Salah satu pelajaran berharga mengenai sepak terjang perusahaan menghadapi era digital adalah Blue Bird. Jika kita berbicara mengenai Blue Bird, sedikit mundur ke tahun 1972, Blue Bird dikenal sebagai perusahaan taksi yang melakukan disrupsi di industri transportasi umum. 

Di kala itu, taksi-taksi yang beroperasi di Indonesia belum memakai argo, namun Blue Bird sudah memulainya. Blue Bird juga menjadi pelopor armada taksi pertama yang meluncurkan Taxi Mobile Reservation.

Seiring berjalannya waktu, Blue Bird dengan segala kelebihannya menjadi pemimpin pasar transportasi Indonesia. Namun sayangnya di saat teknologi berkembang dan melahirkan inovasi-inovasi dari rahim perusahaan rintisan berbasiskan digital, Blue Bird tetap berada di zona nyaman dengan balutan old school. 

Perusahaan terlena, namun sebenarnya dalam kondisi seperti seekor katak yang tidak sadar sedang direbus secara perlahan-lahan di dalam panci dan menuju kematian.    

Dalam video Blue Bird Berbenah untuk Berubah, yang ditayangkan di akun resmi YouTube Blue Bird Group pada tahun 2016, perusahaan bahkan berterus terang mengakui,

"Kami sadar betul ada masanya kami seperti tuli dan buta akan zaman yang terus berubah -- bahwa kami lamban dan pelan melihat keluar jendela dunia yang bergerak begitu cepat."

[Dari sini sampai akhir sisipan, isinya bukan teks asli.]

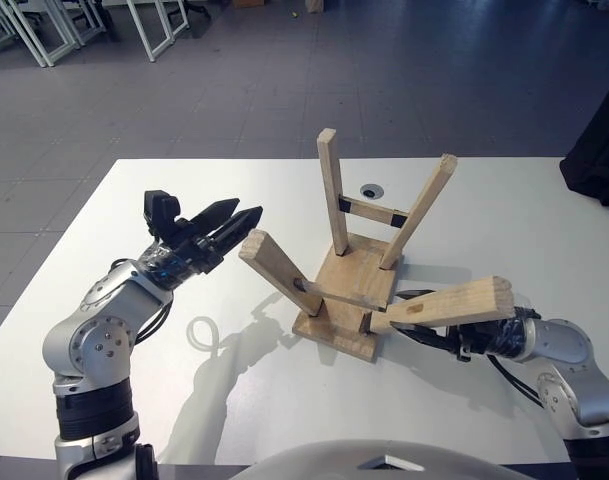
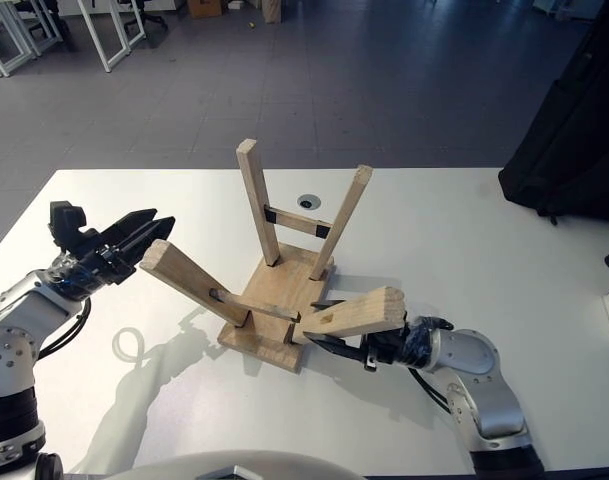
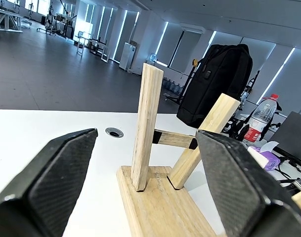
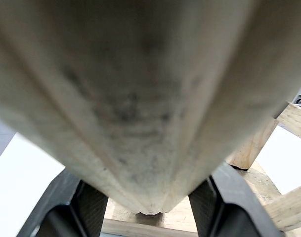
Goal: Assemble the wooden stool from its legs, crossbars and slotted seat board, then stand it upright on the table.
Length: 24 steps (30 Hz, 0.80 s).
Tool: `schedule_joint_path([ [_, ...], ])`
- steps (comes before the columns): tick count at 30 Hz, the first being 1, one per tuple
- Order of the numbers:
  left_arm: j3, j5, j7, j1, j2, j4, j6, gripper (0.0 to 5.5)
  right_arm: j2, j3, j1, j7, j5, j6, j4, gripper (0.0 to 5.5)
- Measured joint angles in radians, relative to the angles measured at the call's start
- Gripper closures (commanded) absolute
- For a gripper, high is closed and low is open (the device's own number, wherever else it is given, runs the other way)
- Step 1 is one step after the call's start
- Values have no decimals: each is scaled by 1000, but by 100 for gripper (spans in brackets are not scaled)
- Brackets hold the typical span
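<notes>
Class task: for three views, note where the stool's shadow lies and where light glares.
Left eye view: the upturned pale wooden stool throws a soft grey shadow over the white table, toward the robot's left. Left wrist view: tall windows glare behind the black backpack. Right wrist view: the pale wooden leg faces the camera shaded, white table glaring beside it.

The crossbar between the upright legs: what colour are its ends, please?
Black, on a pale wood crossbar; clearest in the left wrist view.

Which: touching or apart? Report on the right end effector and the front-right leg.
Touching: right wrist view shows the right end effector clamped on the leg.
</notes>
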Motion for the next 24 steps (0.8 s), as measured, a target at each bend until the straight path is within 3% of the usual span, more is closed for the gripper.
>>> schedule_joint_path([
  [11, 1, -1, 19, 13, 0, -3, 0, 182, -16, 33, 81, -132, -3, 32, -75, 348],
  [17, 2, -5, 33, 30, 0, -26, 1, 182, -83, 60, 15, -188, -147, 31, -96, 348],
  [24, 0, -9, 42, 42, 0, -37, 1, 182, -82, 59, -56, -305, -118, 287, -154, 348],
])
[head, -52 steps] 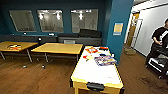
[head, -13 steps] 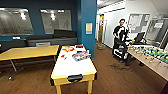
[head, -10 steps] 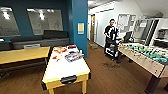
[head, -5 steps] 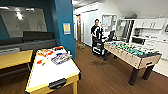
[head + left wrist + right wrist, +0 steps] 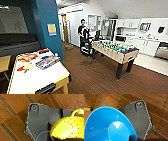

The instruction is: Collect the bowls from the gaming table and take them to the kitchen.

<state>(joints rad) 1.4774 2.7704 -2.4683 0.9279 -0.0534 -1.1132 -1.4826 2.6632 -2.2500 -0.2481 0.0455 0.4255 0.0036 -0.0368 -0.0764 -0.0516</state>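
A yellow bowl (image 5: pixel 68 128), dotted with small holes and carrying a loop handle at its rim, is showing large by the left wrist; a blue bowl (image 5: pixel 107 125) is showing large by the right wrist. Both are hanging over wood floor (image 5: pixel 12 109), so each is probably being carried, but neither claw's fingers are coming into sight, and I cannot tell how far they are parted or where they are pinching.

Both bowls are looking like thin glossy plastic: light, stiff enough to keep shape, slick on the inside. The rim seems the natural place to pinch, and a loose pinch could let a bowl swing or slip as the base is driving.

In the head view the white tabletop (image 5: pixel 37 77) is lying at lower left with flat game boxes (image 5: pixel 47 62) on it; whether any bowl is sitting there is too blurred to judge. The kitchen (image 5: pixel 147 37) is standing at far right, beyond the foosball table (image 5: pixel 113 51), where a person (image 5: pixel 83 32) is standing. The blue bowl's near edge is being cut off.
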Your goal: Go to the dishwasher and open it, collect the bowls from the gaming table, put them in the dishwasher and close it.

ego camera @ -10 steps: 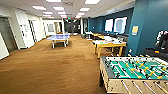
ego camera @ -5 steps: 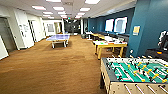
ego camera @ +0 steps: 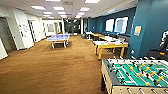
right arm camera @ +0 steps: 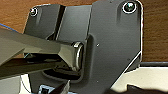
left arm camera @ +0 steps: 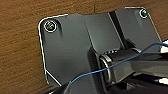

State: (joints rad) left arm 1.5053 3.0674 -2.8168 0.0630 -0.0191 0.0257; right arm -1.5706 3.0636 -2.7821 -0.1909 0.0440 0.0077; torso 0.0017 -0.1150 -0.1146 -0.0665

Video berdurasi dua menit tersebut dibuat pasca terjadinya kericuhan antara pengemudi taksinya dengan transportasi online, sebagai bentuk sebuah kesadaran dari perusahaan untuk bangun meninggalkan zona nyaman dan melakukan perubahan. Lebih lanjut dalam video tersebut, Blue Bird mengungkapkan,

"Kami sedang belajar mendengar dan belajar untuk berubah. Kami masih kawan sama yang selama ini kamu andalkan, ketika kamu butuh rasa aman dan lekas tiba di tujuan. Tapi kami sadar sekarang bahwa seorang kawan bukan hanya berpegang pada kenangan-kenangan yang pernah ada, namun seorang kawan juga harus berjalan bersama melaju di tengah hiruk pikuk dunia. Beri kami kesempatan, kami ingin bersama-sama ikut pertandingan. Kami sedang berbenah karena kami mau berubah."

Terlepas dari pro-kontra berbagai pihak terkait narasi dalam video tersebut, sikap gentle Blue Bird patut diapresiasi. Dibutuhkan keberanian, kebesaran hati, dan kerendahan hati untuk mengakui kekurangan di depan publik dan berusaha untuk memperbaikinya. 

Ini adalah langkah yang tepat untuk memperbaiki brand image Blue Bird yang awalnya dikenal sebagai Bird of Happiness namun sempat terjerembab menjadi angry bird dikarenakan bersitegang dengan transportasi online.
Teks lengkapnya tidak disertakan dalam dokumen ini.